Немногочисленные друзья знали, что Фейербах живет в тяжелой нужде. В 1862 г. издатель собрания его сочинений Отто Виганд писал в своем обращении к генеральному секретарю Шиллеровского фонда в Веймаре, известному драматургу К. Гуцкову: «Фейербах живет в деревне Рехенберг под Нюрнбергом... Он живет в Рехенберге наукой, но она не может насытить желудок даже философа!» (34, стр. 9). Виганд просит о назначении стипендии престарелому мыслителю. «Грядущие поколения, — писал он, — несомненно будут произносить в честь его хвалебные речи и воздвигать ему памятники, но это будет лишь тогда, когда прах его уже сгниет...» (там же). Вопрос о присуждении Фейербаху скромной стипендии в 300 талеров в год вызвал серьезные разногласия в Совете фонда, но в конце концов, после трехкратного голосования, Шиллеровский фонд проявил мужество, предоставив стипендию, которая давала возможность Фейербаху с женой и дочерью жить в условиях «античной республиканской бережливости и воздержанности», по его собственному выражению. «Но, — добавлял он, — я вовсе не думаю из-за этого оставить свое перо в покое» (22, стр. 344), и он продолжал писать свой «Эвдемонизм».

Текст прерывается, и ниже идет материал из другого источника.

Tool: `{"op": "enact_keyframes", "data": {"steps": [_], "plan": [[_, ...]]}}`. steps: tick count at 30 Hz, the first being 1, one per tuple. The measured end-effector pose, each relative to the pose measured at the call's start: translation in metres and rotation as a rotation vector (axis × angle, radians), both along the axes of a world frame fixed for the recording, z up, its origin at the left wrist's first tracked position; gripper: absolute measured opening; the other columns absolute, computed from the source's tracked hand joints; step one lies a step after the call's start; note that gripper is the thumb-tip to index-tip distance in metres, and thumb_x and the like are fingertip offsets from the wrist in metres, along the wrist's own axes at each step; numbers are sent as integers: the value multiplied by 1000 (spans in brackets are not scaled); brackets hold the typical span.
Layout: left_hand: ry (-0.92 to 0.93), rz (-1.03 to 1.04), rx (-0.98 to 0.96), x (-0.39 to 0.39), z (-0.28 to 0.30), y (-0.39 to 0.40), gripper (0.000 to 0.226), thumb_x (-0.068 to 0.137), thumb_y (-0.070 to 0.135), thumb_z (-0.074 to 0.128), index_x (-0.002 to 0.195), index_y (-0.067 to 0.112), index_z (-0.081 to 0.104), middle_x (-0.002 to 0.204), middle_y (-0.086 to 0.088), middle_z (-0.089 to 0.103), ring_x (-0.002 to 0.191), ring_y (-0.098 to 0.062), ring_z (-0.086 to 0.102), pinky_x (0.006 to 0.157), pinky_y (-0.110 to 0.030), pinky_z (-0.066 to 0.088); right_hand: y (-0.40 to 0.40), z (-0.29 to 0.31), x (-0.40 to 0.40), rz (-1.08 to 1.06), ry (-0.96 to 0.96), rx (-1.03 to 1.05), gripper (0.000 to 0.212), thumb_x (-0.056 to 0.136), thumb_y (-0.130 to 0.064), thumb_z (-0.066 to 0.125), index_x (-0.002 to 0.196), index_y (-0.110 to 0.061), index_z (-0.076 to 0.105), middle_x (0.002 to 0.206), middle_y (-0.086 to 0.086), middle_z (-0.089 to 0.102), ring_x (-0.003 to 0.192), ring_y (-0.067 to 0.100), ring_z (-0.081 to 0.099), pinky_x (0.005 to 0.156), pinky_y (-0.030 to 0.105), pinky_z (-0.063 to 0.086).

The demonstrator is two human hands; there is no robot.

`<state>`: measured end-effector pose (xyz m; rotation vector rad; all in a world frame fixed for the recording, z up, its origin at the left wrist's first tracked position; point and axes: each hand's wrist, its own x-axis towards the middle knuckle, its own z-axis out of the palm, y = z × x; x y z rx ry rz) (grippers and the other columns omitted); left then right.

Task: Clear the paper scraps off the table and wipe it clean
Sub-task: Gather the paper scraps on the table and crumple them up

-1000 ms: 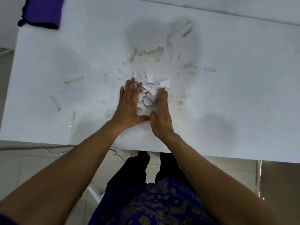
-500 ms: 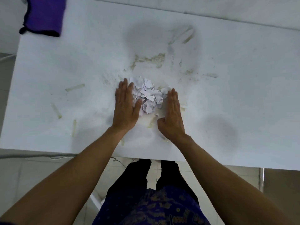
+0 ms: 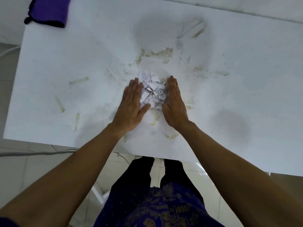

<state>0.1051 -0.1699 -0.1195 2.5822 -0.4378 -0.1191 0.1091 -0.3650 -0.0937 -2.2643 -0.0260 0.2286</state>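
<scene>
The white bench [image 3: 65, 63] fills most of the view, smeared with yellowish residue and strips of old tape. A purple cloth [image 3: 49, 10] lies on its far-left corner, well apart from the work. Both hands stand flat-fingered and unclenched, the left hand [image 3: 131, 105] and right hand [image 3: 175, 104] cupping a heap of paper scraps [image 3: 152, 90] between them at mid-bench. The scraps look light, crumpled and loose; they would likely scatter if pinched, so scooping from both sides underneath seems best. The near edge lies close behind the wrists, with open room on the left and right for sweeping.
</scene>
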Motion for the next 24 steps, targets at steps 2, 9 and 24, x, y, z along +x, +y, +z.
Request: {"op": "enact_keyframes", "data": {"steps": [2, 9, 24], "plan": [[-1, 25, -10, 6, -2, -13, 66, 107, 39, 33, 158, 1, 14, 167, -16, 7, 156, -25, 1, 126, -45, 9, 4, -2, -3, 24, 21, 23, 79, 87, 3, 47, 157, -9, 12, 165, 2, 8, 153, 15, 4, 124, 26, 8], [67, 373, -382, 15, 26, -23, 52, 109, 29, 34, 157, 12, 25, 166, -4, 21, 154, -14, 14, 125, -29, 15, -8, 13, -3, -26, -39, -15, 80, 79, -15, 39, 156, -7, 18, 165, 8, 13, 153, 19, 9, 124, 40, 17], [-125, 301, -174, -88, 40, 3, 25, 95, 14, 58, 119, 8, 63, 118, -5, 62, 109, -25, 58, 94, -37, 48, -9, 18, -68, -135, -202, -174, 19, 81, -9, 65, 100, -8, 64, 98, 1, 60, 93, 20, 56, 77, 33, 50]]}}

Между тем слава забытого на своей родине благородного мыслителя начала проникать за границы Германии. На разных языках появились переводы его основных сочинений. Сент-Луисское философское общество избрало его своим членом-корреспондентом. Нашлись друзья в Вене, организовавшие сбор денег для Фейербаха. В Лондоне такой же сбор организовал комитет Карла Блинда. Нью-йоркский «Союз свободомыслящих» послал сто долларов в далекий Рехенберг...
Жизнь Фейербаха — уединенная, но творческая, тяжелая, но вдохновенная — подходила к неизбежному концу. Грядущее бессмертие не останавливало смерть. Одно за другим последовали мозговые кровоизлияния. Затем паралич. 13 сентября 1872 г. перестала мыслить его неутомимая, беспокойная голова.
За два года до смерти этот замечательный немецкий философ вступил в ряды Нюрнбергской секции Германской социал-демократической партии. Фейербах понял, где его достойные наследники и продолжатели. У гроба Фейербаха не было ни одного представителя немецких университетов. С красными знаменами провожала его прах на кладбище св. Иоанна траурная процессия нюрнбергских рабочих. На его могилу был возложен венок от Маркса, Бебеля и В. Либкнехта.
Потребовалось почти шестьдесят лет для того, чтобы на этой могиле, после упорного сопротивления магистрата, был воздвигнут памятник с эпитафиями: «Человек создал бога по своему образу и подобию» и «Твори добро из любви к человеку». Но только два года простоял этот памятник на нюрнбергской земле, ставшей логовом фашизма. То, что памятник великому немецкому материалисту и атеисту стал одной из первых жертв фашизма, не менее символично, чем то, что этому человеку, которым по праву гордится ныне немецкий народ, под конец жизни был вручен членский билет партии рабочего класса.